■ **WORK REQUIRED**
Please find how many lines of the data contain the string "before", and respond with that number only.

┏━━

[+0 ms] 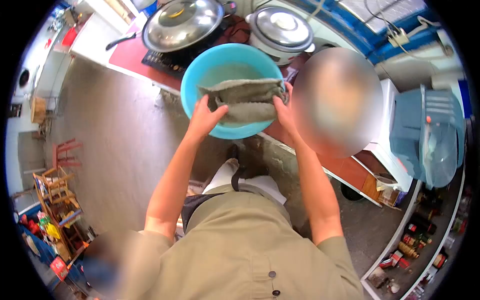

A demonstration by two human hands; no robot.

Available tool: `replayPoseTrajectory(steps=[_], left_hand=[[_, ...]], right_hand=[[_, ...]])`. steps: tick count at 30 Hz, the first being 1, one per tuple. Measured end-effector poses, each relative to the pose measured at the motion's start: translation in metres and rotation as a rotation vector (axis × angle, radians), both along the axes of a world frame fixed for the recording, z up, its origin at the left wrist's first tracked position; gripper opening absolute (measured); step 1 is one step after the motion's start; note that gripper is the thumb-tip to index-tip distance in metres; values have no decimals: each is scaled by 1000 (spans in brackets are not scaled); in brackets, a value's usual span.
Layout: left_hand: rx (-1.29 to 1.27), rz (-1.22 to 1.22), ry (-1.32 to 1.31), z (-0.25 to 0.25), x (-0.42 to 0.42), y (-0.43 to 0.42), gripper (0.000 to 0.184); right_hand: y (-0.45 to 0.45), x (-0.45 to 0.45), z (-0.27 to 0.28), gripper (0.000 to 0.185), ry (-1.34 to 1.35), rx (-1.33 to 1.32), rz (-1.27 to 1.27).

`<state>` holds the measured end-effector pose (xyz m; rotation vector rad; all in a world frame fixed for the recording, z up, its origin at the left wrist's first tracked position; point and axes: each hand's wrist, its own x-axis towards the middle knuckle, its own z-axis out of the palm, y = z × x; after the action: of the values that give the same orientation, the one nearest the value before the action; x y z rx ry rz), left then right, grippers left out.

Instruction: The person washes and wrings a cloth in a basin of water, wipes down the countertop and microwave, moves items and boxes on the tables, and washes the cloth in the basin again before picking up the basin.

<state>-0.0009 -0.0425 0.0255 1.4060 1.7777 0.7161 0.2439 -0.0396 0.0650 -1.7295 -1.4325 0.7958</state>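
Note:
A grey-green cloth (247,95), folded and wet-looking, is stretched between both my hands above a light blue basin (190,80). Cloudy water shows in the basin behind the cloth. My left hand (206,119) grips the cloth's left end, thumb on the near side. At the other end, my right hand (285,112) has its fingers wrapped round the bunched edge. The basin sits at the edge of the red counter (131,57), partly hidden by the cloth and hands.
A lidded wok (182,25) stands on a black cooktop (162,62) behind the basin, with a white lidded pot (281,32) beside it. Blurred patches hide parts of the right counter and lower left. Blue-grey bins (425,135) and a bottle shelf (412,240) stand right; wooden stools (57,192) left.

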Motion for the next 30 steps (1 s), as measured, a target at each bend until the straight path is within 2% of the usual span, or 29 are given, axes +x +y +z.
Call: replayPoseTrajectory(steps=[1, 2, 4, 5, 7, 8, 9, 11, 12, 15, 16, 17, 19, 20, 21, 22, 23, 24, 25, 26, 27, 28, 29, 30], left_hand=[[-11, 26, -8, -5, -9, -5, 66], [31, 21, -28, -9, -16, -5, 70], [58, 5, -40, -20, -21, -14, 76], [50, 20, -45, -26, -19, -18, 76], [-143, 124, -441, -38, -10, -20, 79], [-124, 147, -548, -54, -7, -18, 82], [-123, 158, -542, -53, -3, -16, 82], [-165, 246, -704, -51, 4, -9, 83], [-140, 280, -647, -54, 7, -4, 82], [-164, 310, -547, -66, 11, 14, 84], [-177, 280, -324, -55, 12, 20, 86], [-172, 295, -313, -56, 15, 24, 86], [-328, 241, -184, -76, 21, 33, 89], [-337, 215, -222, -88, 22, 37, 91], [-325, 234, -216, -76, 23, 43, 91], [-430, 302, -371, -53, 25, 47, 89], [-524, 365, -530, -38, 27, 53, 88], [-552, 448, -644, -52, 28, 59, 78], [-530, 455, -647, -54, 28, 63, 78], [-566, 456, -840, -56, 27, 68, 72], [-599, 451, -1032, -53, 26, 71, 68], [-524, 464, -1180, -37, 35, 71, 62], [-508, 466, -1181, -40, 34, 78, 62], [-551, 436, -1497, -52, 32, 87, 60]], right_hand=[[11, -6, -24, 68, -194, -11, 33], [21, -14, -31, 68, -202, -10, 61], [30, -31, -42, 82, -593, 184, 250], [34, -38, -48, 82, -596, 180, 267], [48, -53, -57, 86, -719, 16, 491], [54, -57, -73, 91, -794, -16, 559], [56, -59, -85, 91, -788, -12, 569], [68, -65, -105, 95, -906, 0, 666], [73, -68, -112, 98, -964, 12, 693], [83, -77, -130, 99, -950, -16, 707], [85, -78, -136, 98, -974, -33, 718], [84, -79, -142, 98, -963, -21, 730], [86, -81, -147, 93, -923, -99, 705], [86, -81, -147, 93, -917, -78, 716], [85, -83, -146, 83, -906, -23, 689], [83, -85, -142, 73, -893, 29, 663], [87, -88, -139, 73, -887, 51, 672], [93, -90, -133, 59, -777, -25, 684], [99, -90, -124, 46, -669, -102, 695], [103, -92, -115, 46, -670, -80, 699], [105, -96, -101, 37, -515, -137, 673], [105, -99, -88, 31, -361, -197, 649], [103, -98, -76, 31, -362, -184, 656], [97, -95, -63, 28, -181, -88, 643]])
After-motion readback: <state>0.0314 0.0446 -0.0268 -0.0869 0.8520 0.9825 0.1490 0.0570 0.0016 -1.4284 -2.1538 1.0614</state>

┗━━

■ **RESPONSE TO THE EXERCISE**
2